__Task objective__. Locate, in the data below, the line that contains "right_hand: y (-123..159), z" and the line that contains "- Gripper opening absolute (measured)"; reproduce exactly those two lines and every line between them, nothing more.

== Source material

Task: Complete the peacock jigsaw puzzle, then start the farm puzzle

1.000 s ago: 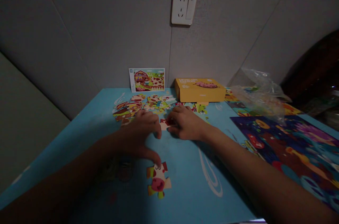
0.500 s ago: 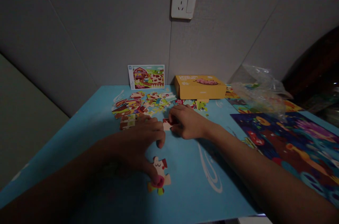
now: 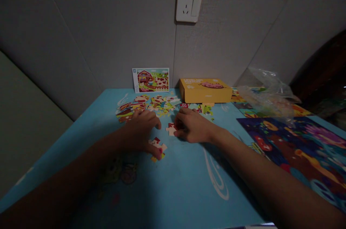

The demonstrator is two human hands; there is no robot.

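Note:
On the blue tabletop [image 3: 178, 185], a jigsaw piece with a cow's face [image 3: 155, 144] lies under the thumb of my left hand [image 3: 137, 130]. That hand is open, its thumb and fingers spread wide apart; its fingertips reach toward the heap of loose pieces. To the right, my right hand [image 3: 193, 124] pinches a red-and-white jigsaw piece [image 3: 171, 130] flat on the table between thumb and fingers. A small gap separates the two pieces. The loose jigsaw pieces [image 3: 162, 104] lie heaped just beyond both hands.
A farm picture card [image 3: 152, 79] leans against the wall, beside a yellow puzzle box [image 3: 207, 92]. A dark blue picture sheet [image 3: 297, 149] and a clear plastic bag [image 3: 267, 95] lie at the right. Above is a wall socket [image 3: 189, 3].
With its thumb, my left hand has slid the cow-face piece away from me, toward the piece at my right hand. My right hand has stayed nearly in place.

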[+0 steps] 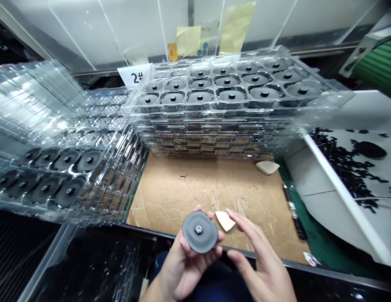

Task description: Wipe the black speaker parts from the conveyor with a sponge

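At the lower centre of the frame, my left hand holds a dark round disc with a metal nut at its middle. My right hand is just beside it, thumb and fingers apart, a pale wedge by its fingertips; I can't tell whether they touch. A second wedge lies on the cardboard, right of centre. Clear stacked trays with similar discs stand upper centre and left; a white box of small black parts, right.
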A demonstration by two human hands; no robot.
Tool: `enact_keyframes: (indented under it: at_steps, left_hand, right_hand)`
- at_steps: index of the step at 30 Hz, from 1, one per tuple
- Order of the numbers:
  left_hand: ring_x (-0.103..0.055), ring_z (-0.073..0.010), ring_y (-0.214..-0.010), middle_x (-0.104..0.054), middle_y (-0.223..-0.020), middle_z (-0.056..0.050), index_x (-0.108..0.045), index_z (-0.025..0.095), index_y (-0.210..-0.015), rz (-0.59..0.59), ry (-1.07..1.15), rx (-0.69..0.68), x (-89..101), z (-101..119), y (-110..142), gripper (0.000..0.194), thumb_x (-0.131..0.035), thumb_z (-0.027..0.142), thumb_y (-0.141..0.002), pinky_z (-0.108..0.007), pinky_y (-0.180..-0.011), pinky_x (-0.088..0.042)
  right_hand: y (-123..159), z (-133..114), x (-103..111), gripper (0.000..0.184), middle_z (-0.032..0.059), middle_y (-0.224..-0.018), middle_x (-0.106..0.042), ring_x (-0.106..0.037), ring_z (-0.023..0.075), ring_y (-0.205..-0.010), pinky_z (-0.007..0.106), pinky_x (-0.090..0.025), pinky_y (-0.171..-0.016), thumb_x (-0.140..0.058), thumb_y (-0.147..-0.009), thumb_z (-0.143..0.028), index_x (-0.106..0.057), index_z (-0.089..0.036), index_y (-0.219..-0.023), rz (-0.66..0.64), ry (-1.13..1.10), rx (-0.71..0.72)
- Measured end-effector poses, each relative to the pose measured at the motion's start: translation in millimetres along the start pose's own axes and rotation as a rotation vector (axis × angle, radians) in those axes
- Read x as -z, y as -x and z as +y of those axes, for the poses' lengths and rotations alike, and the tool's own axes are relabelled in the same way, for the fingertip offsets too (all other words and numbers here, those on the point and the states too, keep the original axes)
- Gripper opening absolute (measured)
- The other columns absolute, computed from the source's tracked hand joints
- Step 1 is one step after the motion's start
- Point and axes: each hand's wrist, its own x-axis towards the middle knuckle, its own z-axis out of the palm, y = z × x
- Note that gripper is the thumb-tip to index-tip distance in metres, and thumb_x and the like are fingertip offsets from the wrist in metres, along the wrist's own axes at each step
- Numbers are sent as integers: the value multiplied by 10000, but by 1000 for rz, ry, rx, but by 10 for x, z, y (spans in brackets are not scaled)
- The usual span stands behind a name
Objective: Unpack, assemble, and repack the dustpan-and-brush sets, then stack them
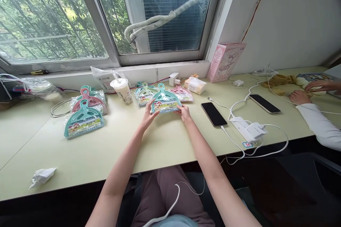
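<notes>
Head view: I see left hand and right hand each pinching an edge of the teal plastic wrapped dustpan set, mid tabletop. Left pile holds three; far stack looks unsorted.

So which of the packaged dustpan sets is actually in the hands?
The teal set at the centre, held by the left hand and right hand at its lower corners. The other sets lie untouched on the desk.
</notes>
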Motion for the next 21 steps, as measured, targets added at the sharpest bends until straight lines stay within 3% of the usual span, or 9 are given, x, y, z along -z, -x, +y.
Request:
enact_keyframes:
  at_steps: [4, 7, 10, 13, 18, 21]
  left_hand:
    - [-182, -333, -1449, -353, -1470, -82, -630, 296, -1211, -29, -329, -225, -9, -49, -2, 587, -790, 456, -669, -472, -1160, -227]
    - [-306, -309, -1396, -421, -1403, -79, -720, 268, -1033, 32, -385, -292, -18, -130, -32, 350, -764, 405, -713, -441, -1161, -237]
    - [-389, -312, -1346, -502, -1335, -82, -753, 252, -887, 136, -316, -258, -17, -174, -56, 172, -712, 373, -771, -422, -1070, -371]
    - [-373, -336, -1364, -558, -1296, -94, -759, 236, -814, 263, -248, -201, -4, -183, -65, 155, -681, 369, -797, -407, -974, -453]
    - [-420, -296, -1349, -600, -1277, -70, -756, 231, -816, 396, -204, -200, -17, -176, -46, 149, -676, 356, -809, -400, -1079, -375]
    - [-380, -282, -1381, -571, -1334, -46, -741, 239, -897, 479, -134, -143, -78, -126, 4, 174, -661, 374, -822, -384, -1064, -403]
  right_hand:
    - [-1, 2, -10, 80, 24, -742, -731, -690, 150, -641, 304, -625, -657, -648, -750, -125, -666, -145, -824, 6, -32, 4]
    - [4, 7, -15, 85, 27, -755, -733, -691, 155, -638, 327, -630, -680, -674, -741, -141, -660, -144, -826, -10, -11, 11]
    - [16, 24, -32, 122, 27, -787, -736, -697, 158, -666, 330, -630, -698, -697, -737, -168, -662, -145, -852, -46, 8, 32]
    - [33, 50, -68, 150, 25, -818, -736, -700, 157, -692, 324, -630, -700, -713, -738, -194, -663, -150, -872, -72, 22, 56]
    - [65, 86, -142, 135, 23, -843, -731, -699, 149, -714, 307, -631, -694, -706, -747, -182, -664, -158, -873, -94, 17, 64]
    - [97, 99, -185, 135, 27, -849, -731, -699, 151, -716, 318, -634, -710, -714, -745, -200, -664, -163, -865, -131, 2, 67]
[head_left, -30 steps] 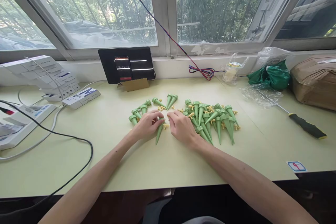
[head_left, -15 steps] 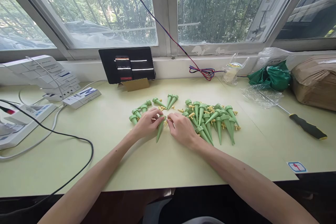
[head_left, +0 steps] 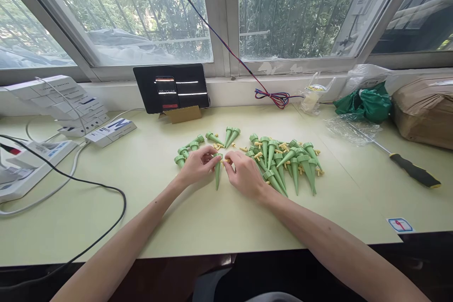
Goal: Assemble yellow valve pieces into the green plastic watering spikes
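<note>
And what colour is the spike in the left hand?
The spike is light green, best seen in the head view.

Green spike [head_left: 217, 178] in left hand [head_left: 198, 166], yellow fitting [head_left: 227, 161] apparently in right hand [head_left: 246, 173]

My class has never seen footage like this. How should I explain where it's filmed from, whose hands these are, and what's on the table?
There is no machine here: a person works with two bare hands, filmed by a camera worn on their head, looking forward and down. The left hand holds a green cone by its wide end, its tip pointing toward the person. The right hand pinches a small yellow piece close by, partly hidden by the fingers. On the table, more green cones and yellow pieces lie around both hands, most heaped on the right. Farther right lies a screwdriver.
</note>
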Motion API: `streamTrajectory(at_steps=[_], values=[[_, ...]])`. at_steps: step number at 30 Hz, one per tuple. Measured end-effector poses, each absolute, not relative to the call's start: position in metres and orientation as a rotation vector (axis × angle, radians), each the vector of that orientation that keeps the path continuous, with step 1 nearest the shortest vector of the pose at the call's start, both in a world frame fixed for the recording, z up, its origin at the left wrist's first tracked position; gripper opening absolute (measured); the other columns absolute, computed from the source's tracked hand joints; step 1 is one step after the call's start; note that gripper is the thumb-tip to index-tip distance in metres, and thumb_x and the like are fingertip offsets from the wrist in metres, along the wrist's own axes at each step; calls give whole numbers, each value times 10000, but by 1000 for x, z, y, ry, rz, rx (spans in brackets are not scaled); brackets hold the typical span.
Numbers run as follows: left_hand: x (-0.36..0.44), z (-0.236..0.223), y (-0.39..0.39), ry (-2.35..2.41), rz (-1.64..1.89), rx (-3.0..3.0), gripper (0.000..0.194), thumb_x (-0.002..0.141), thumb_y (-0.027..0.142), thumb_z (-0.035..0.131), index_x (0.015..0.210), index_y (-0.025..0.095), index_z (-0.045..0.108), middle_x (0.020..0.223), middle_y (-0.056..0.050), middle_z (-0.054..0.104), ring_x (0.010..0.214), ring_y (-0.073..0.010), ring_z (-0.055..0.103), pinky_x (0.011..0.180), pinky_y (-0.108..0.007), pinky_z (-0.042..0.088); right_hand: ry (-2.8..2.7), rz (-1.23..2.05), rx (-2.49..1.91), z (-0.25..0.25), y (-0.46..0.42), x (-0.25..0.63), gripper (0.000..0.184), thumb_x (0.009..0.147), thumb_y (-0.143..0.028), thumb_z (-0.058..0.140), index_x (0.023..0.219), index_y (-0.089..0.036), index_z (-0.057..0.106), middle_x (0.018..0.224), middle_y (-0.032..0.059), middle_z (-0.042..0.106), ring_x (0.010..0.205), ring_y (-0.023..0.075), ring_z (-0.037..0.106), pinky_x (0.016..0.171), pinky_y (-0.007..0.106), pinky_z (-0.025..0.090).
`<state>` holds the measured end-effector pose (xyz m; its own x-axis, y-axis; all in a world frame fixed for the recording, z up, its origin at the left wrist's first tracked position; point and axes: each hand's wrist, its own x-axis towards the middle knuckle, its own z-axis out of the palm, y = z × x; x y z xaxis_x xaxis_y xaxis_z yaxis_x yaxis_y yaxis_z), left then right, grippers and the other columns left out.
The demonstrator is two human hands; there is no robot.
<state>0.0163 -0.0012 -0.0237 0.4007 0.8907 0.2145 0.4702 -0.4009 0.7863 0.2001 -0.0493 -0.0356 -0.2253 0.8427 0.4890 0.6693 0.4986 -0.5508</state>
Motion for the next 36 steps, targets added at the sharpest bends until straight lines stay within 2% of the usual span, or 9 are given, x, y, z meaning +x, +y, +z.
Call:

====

__Solved exercise__.
  right_hand: y (-123..159), z (-133..114), x (-103..111), gripper (0.000..0.184), middle_z (-0.032..0.059), middle_y (-0.224..-0.018), middle_x (-0.106..0.042), ring_x (-0.106..0.037), ring_z (-0.023..0.075), ring_y (-0.205..-0.010), pinky_z (-0.007..0.106), pinky_x (-0.090..0.025), pinky_y (-0.171..-0.016), thumb_x (-0.140..0.058), thumb_y (-0.147..-0.009), thumb_z (-0.143..0.028), index_x (-0.106..0.057), index_z (-0.089..0.036), index_y (-0.219..-0.023), rz (-0.66..0.64), ry (-1.13..1.10), rx (-0.71..0.72)
- Measured end-effector poses, each relative to the pose measured at the motion's start: translation in millimetres along the start pose's own axes and rotation as a rotation vector (axis × angle, radians) in those axes
- Read x as -z, y as -x and z as +y of those axes, for the poses' lengths and rotations alike, and the tool's own axes are relabelled in the same way, for the fingertip offsets too (all other words and numbers here, those on the point and the states too, keep the original axes)
- Gripper opening absolute (measured)

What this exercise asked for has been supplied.